Families today are navigating overstimulation, busy schedules, academic pressure, constant comparison on social media, and unrealistic expectations for both child behavior and parenting.
But child development is not a performance. And neither is parenting.
Children are not robots, and adults are not meant to parent in isolation without support, rest, community, or compassion.
Raising Preschoolers Is Also About Raising Ourselves
One of the most humbling parts of parenting preschoolers is realizing how often our own triggers, stress, expectations, childhood experiences, and nervous systems show up in the process.
Sometimes a child's behavior feels activating not only because of what they are doing, but because of what it stirs up inside of us. And that matters.
Parenting young children is not about perfection. It is about awareness, repair, connection, growth, and learning alongside our children.
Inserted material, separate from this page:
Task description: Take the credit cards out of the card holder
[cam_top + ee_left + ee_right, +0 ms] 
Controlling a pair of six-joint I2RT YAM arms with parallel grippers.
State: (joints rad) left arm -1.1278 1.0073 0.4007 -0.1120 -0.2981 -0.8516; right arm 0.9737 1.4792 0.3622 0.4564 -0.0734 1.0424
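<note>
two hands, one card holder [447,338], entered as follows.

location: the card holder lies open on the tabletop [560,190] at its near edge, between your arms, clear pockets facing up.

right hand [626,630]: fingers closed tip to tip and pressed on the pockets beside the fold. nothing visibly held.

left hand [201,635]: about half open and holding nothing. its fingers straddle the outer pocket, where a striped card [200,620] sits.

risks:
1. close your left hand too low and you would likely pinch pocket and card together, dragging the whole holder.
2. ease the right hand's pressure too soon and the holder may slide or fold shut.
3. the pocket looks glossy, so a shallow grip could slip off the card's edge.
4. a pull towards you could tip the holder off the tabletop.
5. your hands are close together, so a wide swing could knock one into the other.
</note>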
Some days will feel magical. Some days will feel like negotiating with an emotionally unstable tiny CEO who refuses pants because "they looked at me weird."
Both can be true.
And through it all, children do not need perfect adults. They need safe, responsive, connected ones.
The preschool years are loud, messy, emotional, magical, and deeply important. Beneath the spilled snacks, big feelings, endless questions, and power struggles, children are building the foundation for who they will become.

And in many ways, adults are growing too, not toward perfection, but toward greater awareness, connection, regulation, and understanding.
That is the real work of raising preschoolers.